■ **Directions**:
For this exercise, please find the lines in the entries that include the word "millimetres" and copy them.

(Recorded data)

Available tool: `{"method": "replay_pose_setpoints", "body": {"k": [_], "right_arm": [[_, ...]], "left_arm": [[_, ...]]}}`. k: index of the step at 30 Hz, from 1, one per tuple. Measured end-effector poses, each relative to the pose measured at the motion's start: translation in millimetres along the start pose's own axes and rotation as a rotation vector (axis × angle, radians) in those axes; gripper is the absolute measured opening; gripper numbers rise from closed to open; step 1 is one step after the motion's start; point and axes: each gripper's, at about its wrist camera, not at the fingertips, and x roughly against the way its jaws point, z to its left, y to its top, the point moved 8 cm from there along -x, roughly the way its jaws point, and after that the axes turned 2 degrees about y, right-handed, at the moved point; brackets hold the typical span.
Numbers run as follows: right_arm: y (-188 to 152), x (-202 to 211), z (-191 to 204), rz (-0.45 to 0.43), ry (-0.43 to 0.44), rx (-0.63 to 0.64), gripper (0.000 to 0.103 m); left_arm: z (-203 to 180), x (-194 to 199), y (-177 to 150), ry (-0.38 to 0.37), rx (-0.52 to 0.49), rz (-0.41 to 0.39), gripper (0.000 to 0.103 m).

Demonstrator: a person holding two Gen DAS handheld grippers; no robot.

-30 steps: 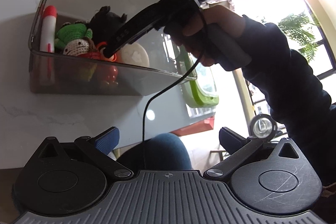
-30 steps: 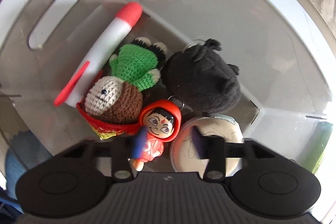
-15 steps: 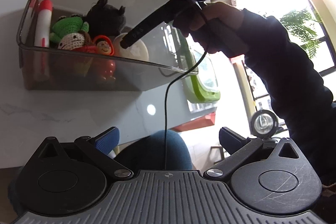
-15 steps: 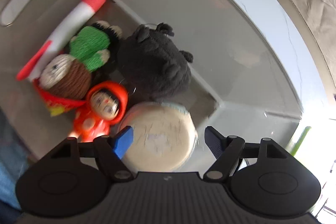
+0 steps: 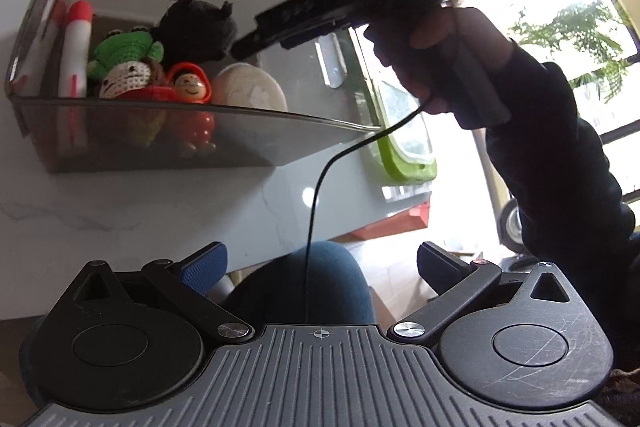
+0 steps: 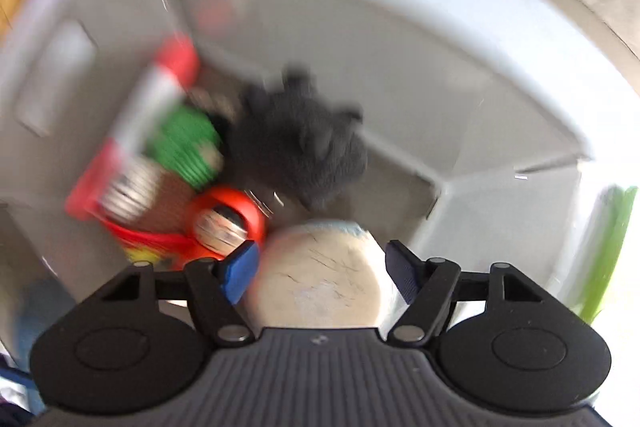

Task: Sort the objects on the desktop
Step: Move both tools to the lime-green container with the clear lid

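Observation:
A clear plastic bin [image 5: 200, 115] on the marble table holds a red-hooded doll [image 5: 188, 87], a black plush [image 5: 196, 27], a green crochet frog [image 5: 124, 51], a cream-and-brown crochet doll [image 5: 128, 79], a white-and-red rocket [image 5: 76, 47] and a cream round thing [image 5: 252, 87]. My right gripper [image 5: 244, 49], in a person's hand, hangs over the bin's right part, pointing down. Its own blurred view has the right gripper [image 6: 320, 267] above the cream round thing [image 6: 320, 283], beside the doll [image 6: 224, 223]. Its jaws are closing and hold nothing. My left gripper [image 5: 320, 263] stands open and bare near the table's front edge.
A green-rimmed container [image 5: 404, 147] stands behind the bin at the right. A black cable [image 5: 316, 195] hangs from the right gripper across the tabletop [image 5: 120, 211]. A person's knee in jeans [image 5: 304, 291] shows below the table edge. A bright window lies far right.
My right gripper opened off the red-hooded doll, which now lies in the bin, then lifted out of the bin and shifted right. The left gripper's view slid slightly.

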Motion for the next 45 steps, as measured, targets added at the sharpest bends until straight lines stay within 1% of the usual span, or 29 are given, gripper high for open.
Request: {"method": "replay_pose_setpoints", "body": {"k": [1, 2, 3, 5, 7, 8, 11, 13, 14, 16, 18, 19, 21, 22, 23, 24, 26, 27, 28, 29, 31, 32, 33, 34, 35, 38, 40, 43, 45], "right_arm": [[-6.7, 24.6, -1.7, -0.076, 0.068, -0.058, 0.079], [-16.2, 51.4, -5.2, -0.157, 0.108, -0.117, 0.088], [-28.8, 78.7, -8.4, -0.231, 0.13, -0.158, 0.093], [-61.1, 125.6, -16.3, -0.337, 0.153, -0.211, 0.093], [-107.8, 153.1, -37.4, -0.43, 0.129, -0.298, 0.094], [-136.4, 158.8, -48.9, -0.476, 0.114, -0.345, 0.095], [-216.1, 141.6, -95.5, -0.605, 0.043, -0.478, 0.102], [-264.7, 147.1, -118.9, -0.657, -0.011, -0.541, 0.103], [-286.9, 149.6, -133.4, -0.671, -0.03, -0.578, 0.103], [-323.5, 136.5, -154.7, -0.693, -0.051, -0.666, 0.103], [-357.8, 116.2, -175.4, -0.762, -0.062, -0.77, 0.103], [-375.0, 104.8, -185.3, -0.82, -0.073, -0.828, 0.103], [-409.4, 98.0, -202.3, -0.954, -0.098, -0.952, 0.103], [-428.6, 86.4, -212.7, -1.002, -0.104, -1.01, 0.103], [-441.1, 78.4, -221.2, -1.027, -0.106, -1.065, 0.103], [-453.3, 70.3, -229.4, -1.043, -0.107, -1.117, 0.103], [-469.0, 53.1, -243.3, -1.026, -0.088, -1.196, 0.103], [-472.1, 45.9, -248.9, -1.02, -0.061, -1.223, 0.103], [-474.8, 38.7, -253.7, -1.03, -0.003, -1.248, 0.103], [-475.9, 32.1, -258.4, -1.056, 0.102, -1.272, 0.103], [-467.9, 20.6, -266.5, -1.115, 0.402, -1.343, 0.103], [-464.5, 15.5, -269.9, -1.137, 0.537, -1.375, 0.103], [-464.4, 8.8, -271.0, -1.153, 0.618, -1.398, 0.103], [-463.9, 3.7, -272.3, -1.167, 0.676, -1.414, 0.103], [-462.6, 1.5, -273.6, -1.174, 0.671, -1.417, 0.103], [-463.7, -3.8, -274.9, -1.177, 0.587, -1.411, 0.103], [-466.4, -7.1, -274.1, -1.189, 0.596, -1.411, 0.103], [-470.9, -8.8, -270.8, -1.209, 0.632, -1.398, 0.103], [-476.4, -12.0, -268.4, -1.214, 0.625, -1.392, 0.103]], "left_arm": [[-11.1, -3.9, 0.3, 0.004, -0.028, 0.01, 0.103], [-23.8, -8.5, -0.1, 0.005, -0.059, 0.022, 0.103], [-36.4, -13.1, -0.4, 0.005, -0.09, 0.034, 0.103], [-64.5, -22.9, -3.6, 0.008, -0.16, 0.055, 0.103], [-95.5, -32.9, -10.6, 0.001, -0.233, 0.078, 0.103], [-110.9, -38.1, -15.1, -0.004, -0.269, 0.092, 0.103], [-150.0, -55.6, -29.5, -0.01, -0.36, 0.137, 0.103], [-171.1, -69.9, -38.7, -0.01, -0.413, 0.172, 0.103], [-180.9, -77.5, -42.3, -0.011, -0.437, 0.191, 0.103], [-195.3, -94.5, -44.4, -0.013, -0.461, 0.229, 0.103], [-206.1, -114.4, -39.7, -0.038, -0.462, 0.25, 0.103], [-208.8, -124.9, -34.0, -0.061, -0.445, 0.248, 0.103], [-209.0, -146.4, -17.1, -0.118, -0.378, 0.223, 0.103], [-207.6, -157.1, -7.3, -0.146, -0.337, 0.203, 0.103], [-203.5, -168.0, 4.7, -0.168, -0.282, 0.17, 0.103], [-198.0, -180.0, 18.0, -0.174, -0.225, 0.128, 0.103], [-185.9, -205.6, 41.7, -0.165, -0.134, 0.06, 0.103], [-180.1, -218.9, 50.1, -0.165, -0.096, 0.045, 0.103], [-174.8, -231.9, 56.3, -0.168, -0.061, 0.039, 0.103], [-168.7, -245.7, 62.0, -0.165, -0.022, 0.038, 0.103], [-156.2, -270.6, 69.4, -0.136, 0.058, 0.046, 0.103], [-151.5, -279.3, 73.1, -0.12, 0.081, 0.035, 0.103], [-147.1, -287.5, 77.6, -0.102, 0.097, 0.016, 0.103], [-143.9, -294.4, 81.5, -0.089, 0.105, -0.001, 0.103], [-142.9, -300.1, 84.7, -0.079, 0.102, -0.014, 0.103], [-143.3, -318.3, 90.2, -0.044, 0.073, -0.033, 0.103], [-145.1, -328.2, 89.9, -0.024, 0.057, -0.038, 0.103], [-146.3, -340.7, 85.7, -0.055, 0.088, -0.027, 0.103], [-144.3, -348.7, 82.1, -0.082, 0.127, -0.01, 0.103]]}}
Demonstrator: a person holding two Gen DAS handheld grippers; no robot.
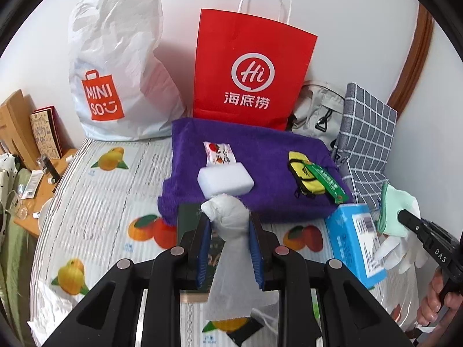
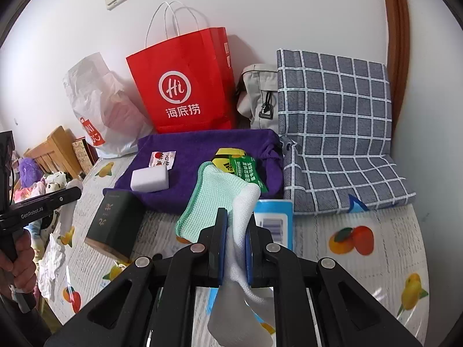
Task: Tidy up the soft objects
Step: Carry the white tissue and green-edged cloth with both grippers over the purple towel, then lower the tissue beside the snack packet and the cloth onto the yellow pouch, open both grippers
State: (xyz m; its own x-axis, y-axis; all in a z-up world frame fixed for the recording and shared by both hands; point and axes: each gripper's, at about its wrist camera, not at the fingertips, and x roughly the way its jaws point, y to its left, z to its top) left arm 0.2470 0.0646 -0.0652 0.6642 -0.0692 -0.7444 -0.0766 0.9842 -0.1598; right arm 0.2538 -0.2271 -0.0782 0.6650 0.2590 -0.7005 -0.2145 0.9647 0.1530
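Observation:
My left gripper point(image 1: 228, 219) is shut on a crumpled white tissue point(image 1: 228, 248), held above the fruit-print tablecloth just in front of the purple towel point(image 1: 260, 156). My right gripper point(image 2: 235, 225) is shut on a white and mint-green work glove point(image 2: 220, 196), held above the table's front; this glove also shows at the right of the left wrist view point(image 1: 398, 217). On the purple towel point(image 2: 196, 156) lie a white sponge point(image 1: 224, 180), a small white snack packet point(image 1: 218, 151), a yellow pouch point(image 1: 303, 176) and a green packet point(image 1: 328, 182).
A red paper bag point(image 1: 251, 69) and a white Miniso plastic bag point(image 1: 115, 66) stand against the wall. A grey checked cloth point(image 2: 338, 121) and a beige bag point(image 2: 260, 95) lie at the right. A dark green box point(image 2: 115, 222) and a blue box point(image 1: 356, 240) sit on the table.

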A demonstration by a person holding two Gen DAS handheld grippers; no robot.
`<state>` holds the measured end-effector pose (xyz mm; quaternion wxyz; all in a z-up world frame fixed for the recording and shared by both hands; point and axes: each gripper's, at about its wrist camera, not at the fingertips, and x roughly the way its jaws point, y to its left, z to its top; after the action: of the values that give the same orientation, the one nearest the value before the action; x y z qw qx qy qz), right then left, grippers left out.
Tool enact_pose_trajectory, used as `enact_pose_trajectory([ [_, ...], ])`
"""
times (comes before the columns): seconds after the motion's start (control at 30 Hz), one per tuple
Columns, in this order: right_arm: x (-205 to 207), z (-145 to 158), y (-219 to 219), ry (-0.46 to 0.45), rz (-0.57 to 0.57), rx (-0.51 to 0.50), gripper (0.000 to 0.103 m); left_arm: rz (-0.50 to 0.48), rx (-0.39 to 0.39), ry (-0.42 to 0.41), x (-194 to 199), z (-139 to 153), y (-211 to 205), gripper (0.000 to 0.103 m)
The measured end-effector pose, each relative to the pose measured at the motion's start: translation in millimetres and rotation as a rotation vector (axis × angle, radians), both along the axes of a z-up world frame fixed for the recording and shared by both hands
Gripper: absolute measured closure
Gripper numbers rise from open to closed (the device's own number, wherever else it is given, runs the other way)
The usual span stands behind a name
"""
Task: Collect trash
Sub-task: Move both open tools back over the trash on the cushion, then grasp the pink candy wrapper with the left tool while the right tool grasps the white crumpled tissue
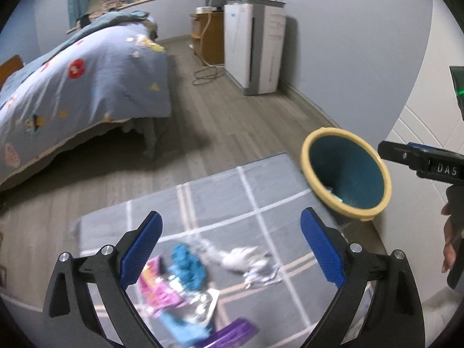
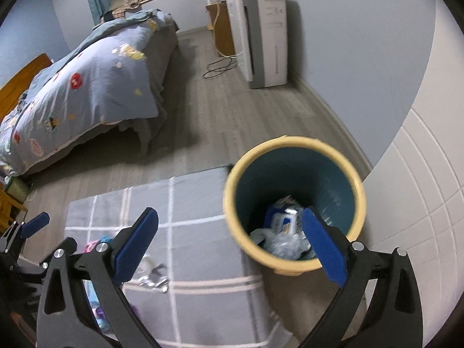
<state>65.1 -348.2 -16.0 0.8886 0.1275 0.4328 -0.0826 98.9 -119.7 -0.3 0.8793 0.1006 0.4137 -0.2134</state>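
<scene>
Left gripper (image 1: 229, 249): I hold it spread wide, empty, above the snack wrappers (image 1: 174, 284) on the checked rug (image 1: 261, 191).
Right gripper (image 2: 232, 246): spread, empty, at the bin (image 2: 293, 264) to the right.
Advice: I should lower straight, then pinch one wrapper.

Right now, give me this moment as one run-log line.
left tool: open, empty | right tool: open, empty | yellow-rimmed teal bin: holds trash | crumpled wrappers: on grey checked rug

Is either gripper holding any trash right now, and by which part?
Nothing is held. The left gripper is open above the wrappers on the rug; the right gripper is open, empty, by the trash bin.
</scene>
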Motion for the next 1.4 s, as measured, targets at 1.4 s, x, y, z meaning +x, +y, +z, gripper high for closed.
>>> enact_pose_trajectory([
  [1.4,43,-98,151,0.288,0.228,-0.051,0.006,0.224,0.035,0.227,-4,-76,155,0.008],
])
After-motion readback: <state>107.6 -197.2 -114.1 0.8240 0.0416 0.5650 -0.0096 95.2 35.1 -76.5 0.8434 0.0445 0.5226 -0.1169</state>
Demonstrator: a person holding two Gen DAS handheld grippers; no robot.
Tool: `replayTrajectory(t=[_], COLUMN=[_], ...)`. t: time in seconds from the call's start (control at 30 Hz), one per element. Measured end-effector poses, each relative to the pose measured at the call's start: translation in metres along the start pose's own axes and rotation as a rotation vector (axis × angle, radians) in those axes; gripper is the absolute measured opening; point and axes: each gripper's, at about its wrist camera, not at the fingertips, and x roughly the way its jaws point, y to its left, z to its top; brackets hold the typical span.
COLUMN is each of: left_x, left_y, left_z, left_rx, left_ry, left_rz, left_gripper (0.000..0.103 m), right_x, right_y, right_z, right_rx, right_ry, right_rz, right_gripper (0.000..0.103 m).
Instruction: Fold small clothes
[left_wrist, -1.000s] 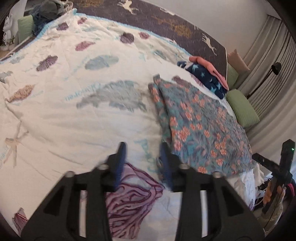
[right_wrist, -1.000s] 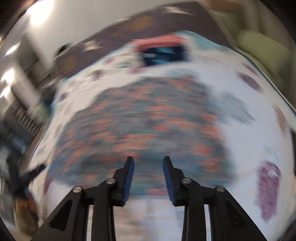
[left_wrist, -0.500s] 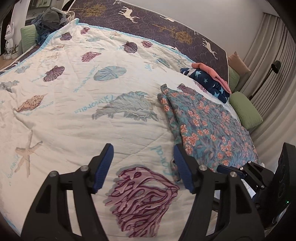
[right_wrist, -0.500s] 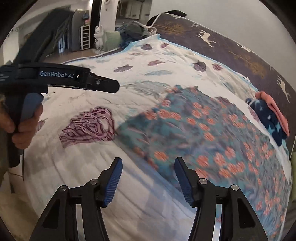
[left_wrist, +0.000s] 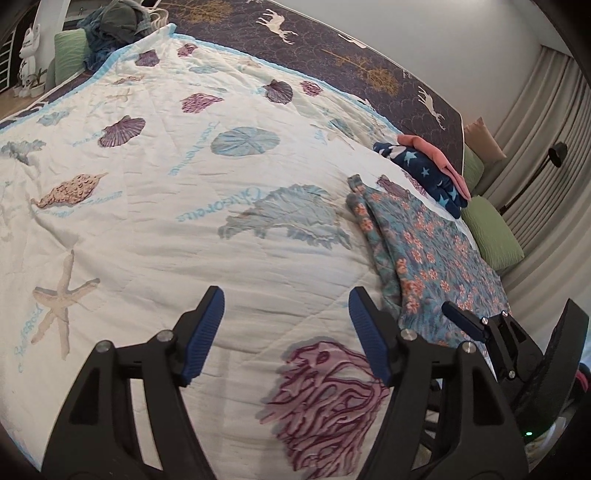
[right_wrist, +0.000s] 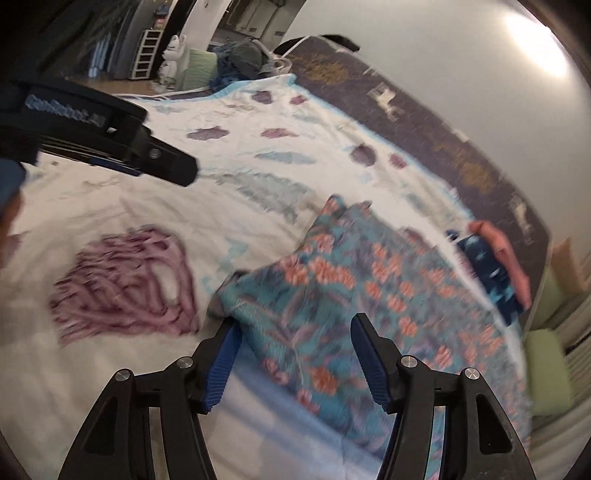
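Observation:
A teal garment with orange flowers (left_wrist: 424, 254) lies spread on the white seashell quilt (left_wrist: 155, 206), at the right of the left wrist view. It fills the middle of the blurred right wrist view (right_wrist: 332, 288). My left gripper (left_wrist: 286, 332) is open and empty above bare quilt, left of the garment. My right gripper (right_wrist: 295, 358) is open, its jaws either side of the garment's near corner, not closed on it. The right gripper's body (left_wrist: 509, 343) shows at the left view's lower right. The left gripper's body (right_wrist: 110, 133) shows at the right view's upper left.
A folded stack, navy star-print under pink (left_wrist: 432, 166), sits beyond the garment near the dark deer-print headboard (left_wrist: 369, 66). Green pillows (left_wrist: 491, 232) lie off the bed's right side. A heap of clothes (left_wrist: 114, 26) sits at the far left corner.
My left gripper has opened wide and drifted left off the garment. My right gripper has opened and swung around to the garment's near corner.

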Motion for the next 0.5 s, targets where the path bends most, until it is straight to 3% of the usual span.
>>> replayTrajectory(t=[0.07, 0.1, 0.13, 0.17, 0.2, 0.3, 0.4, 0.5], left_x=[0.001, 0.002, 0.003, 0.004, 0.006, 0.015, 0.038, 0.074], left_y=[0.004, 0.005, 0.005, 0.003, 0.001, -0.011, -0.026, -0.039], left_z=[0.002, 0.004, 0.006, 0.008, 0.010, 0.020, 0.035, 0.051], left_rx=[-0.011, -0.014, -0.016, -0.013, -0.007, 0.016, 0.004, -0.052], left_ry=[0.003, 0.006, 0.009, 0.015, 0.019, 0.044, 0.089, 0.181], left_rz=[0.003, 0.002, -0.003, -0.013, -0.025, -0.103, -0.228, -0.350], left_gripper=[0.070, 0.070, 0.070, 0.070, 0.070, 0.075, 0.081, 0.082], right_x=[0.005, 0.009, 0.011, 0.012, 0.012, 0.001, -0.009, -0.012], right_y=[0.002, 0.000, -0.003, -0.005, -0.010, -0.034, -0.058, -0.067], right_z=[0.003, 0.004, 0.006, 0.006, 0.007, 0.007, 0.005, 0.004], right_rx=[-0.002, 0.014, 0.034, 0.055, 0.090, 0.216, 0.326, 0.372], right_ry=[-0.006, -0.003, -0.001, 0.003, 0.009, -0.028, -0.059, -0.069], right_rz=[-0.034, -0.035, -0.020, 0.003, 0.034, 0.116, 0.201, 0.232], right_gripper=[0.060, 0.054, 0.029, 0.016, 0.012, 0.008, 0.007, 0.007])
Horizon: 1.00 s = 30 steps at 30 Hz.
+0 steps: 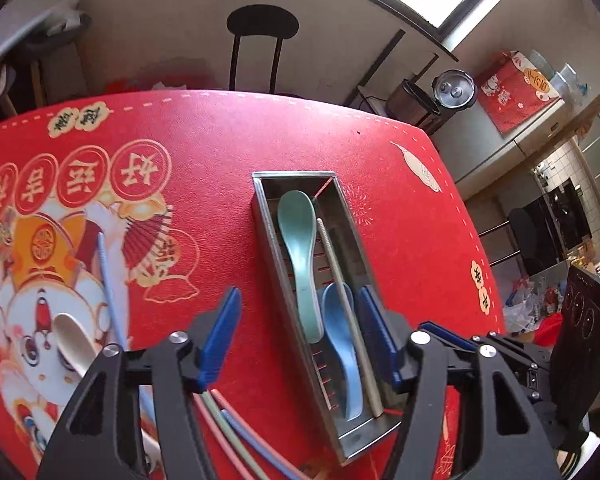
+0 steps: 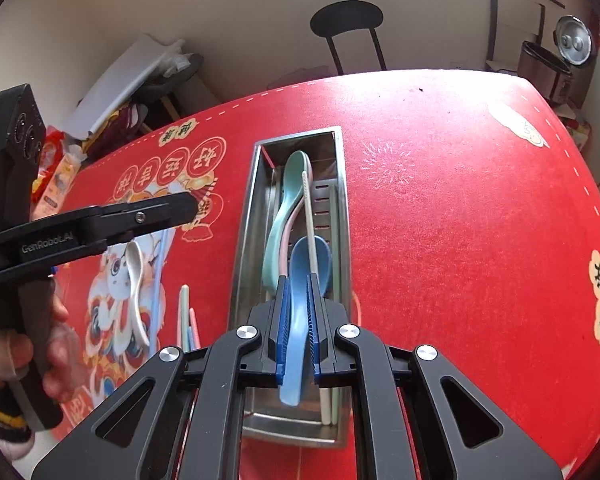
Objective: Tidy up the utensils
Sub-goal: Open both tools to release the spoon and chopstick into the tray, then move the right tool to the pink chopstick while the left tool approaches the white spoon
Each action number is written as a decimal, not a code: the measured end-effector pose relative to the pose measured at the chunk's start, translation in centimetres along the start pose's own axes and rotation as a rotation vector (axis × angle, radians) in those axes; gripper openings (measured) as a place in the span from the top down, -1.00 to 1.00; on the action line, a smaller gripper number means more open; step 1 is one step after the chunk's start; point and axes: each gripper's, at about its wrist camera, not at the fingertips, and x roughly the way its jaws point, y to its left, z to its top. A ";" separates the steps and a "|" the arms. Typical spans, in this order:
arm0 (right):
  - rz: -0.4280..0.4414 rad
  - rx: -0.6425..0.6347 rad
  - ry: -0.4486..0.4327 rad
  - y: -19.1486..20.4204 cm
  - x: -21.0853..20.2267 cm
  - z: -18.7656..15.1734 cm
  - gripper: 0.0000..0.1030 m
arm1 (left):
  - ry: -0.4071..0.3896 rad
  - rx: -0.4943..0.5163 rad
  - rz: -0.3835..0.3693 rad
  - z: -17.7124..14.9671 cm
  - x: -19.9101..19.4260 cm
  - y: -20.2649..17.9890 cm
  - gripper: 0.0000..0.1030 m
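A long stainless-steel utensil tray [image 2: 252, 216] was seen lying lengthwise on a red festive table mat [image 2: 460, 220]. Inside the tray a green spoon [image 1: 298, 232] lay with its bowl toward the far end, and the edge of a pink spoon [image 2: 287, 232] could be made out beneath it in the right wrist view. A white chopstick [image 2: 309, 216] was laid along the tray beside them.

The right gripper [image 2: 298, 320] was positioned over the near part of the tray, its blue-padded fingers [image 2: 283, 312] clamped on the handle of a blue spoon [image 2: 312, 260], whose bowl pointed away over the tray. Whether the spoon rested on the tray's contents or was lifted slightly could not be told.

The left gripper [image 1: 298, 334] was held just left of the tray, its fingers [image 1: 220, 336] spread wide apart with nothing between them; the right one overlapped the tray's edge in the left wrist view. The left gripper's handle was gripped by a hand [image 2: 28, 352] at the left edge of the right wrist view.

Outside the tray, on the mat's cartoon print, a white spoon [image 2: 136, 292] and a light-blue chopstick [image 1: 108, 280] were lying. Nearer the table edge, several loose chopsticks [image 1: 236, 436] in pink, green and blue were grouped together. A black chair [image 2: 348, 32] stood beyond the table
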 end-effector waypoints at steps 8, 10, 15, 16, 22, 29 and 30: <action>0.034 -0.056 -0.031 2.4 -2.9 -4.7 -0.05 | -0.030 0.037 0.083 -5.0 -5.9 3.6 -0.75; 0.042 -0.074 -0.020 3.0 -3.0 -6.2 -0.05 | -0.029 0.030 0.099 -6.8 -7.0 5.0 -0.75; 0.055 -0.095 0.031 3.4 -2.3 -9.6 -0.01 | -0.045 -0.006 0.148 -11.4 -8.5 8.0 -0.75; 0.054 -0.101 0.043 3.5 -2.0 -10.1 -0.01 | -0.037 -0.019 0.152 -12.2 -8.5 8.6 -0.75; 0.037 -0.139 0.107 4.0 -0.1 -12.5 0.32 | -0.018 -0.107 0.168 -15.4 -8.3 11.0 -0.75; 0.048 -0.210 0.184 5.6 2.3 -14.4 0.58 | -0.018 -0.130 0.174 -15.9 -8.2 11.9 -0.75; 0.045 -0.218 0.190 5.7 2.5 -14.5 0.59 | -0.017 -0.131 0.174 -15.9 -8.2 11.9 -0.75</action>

■ **Written response**:
Available tool: `{"method": "replay_pose_setpoints", "body": {"k": [_], "right_arm": [[_, ...]], "left_arm": [[_, ...]]}}`. k: index of the step at 30 Hz, from 1, one per tuple. Measured end-effector poses, each relative to the pose measured at the motion's start: translation in millimetres along the start pose's own axes and rotation as a rotation vector (axis × angle, radians) in those axes; gripper is the absolute measured opening; gripper numbers rise from closed to open; step 1 is one step after the motion's start; point and axes: each gripper's, at about its wrist camera, not at the fingertips, and x roughly against the way its jaws point, z to its left, y to its top, the point moved 8 cm from there along -x, roughly the way its jaws point, and after that the axes turned 2 degrees about y, right-handed, at the moved point; brackets hold the typical span.
The measured end-effector pose, each relative to the pose measured at the motion's start: translation in millimetres and rotation as a rotation vector (axis × angle, radians), both along the axes of a z-up world frame fixed for the recording and shared by both hands

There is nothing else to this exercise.